In my mother’s eulogy, I opened with a childhood memory: learning to ride my first two-wheel bicycle with her by my side, for many tedious hours, as I wobbled to and fro but did not catch my balance … until finally, miraculously, I did. I remember the feeling of freedom when I was able to ride my pink bike on my own, without my mother holding the back of the banana seat, and mostly how happy she was for me.

The birthday card was from my mother. I just knew it. It was my pink bicycle on the card with the banana seat and basket, as I had described in the eulogy. Fabiana was not at the lunch after the funeral service, when I read the eulogy, so she knew nothing of my pink bicycle. No amount of cynicism could convince me otherwise; my mother, who never missed a birthday and loved giving cards and gifts, was saying happy birthday. I felt her presence so strongly when I looked at the card; it was a knowing beyond words.

I displayed the card in my bedroom (and now on my refrigerator) and every time I see it, it really and truly feels like my mom is saying hello. It looks like the type of card she would pick – sparkly and festive.

Next, I met up with my friend, Geanina, at a farmer’s market last summer. In the days prior, I was going through the last of my mom’s belongings – small, special items I had packed in a few boxes. I told Geanina I was bringing something for her: three of my mom’s handheld folding fans. They are colorful and lace-y and delicate and, like my mother, Geanina is drawn to antique decor.

At the farmer’s market, Geanina got out of her car and we hugged hello. I was excited to give her the fans. Then I saw her pants.

“Your pants!”

She looked down at them and laughed, not fully understanding my big reaction. She told me she bought them during her recent trip to Colorado from a woman who hand-makes them. They had little pink and yellow bicycles with baskets all over them. “Hi mom” I said aloud. “Hi Helen,” Geanina chimed in. “I will take good care of your fans.”

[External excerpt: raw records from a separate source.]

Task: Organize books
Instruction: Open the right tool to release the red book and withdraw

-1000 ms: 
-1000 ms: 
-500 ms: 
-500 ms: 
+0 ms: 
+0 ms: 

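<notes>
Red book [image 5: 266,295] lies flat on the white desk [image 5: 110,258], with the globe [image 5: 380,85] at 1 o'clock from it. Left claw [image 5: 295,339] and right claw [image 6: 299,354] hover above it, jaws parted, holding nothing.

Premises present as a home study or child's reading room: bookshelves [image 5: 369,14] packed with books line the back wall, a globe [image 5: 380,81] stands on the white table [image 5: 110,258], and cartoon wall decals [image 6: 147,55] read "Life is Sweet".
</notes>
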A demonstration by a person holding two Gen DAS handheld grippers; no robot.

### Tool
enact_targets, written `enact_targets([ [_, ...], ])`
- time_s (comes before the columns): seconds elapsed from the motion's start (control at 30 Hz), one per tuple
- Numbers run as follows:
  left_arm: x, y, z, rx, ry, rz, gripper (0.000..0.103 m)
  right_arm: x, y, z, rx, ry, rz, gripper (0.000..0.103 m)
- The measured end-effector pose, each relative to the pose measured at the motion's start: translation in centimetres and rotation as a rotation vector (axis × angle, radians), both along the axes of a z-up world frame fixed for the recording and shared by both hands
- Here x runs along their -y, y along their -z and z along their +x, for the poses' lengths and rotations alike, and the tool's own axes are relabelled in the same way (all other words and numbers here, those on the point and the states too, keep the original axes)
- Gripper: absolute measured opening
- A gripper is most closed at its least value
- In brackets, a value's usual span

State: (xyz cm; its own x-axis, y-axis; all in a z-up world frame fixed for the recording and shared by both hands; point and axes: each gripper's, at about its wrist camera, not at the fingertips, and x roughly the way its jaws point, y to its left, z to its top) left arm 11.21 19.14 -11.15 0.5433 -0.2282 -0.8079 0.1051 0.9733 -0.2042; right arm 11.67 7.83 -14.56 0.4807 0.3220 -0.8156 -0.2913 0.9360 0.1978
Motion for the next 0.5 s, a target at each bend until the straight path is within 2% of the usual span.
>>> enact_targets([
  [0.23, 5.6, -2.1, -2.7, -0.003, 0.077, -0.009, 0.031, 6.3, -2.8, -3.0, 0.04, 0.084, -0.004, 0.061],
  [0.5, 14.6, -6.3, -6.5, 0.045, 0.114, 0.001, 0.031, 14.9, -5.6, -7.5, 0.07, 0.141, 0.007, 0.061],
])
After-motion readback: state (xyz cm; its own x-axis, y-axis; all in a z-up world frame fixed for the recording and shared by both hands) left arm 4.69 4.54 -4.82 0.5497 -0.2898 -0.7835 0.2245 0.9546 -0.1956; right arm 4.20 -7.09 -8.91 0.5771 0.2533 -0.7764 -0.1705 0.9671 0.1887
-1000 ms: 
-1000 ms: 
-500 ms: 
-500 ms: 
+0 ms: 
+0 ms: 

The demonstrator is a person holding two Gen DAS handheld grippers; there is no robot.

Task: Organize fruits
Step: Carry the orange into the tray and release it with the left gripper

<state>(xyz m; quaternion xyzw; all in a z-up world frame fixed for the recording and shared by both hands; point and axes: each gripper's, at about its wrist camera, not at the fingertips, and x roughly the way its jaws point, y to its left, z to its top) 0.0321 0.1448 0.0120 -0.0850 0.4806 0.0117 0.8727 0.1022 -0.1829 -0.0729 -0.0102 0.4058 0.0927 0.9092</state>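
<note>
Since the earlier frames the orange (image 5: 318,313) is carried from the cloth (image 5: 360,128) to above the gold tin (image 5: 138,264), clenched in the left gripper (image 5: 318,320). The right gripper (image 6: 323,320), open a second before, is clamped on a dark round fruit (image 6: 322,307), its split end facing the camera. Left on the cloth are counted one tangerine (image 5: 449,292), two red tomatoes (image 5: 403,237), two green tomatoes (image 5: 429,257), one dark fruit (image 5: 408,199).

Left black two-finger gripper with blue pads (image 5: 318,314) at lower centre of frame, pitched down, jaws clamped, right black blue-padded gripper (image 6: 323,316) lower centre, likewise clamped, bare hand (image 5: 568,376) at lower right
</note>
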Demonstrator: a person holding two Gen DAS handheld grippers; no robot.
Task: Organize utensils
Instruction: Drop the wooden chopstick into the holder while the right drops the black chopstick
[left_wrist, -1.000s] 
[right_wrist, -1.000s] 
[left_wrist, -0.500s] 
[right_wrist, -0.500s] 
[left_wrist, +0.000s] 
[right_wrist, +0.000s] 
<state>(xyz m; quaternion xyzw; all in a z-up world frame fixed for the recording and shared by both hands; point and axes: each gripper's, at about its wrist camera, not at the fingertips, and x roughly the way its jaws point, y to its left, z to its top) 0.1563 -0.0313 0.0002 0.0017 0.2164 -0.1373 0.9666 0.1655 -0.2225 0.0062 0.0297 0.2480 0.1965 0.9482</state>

Last but not least, this past November, I was visiting my mother’s best friend, Aunt Denise (I call her). Her daughter invited me to spend Thanksgiving with them; it was, in fact, a week prior to Thanksgiving because Aunt Denise was having a major surgery the day before Thanksgiving. Aunt Denise and I were talking in the kitchen; she was reminiscing about the days of her and my mother’s youth; they grew up together in Washington Heights. When my mother died, Aunt Denise posted on Facebook: “A lifetime of friendship.” Those simple words make me cry every time I read them. It’s rare to have a friend for nearly your entire life.

As Aunt Denise and I were talking and laughing about their childhood antics, Sammantha, Aunt Denise’s daughter, walked into the kitchen and announced that a ladybug landed on her in the living room. The ladybug was parked on her shoulder and it wasn’t budging. Sammantha didn’t know about the “ladybugs,” but Aunt Denise understood the reference immediately. We laughed about having the ladybug join us for dinner, and my heart felt lighter.

My cynical side hasn’t completely disappeared and some days I think the “signs” are just the mind attaching to what it wants to see and believe and, like the fatalistic existentialist French lady in I Heart Huckabees (do you know what character I’m talking about?), I think there is no spiritual world and the signs are merely coincidences (I can hear her voice as I write this), but then I see my pink bicycle on the frig.